Mexico Teachers Union Leader Arrested on Embezzlement Charges
Elba Esther Gordillo, a former Institutional Revolutionary Party leader who has headed Mexico’s biggest teaching union for more than two decades, was arrested and charged with using workers’ funds to pay for personal expenses from a private plane to plastic surgery.
Attorney General Jesus Murillo said Gordillo and others are accused of misusing more than 2 billion pesos ($156 million) in union funds. Gordillo, leader of the 1.2 million-strong National Education Workers Union, was taken into custody yesterday at the airport in Toluca, about 40 miles from Mexico City, he said.
The arrest came a day after President Enrique Pena Nieto, who took office Dec. 1, signed into law the biggest education overhaul in seven decades, seeking to foster competition for teaching jobs and promotions based on performance.
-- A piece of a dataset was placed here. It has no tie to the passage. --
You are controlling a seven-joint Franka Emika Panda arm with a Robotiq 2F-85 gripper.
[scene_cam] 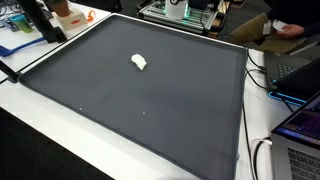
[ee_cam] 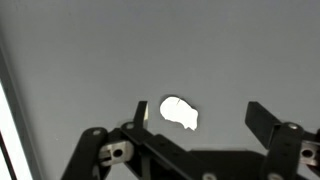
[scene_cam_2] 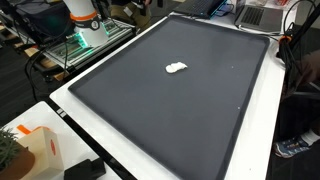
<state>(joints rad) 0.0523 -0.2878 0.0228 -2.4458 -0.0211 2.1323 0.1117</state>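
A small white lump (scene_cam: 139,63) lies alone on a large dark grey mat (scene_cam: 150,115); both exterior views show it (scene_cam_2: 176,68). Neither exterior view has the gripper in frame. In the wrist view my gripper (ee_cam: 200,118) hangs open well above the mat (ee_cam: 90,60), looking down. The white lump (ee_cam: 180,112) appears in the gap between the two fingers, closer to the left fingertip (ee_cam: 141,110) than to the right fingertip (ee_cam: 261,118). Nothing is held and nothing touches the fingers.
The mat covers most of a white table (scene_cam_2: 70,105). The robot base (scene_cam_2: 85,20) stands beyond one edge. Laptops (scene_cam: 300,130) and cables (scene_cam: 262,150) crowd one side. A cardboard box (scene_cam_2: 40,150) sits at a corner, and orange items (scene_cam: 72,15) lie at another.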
Gordillo, once a power broker in the PRI, as Pena Nieto’s party is known, was expelled from it after the 2006 presidential campaign and ran her own candidate, Gabriel Quadri, against Pena Nieto last year under the New Alliance Party.
“We’re facing a case of illegal diversion of resources of education workers, benefiting many people, among them Elba Esther Gordillo,” Murillo told reporters at a televised news conference in the nation’s capital. “Under this government, no one is above or outside the law.”
Plastic Surgery
Gordillo used bank accounts in her mother’s name in Switzerland and Liechtenstein to divert funds to pay for a house in San Diego and art gallery items among other purchases, Deputy Attorney General Alfredo Castillo said at yesterday’s news conference. Between 2011 and 2012 a third party transferred more than $17,000 to plastic surgery clinics in the name of Gordillo, he said.
From 2009 to 2012, third parties used union money to pay off a $3 million Neiman Marcus credit card bill that included purchases by Gordillo, Murillo said.
A telephone message left at Gordillo’s office after business hours seeking comment on the charges wasn’t immediately returned.
“She has a network of political accomplices that she’s built over several decades that has a lot of money behind it because of the teachers union dues,” Jorge Chabat, a political science professor at the Mexico City-based Center for Economic Research and Training. “She’s been a constant element of power in all governments.”
Mexico is seeking to overhaul an education system that ranked last out of 34 countries for enrollment rates of high school-age students, behind Chile, Argentina and Brazil, according to a 2011 study by the Paris-based Organization for Economic Cooperation and Development. Mexico also spent more of its public budget on education than 33 countries in a separate OECD survey.
In a January interview with Milenio TV, Gordillo said she opposed parts of Pena Nieto’s education bill related to the removal of teachers that don’t meet performance standards.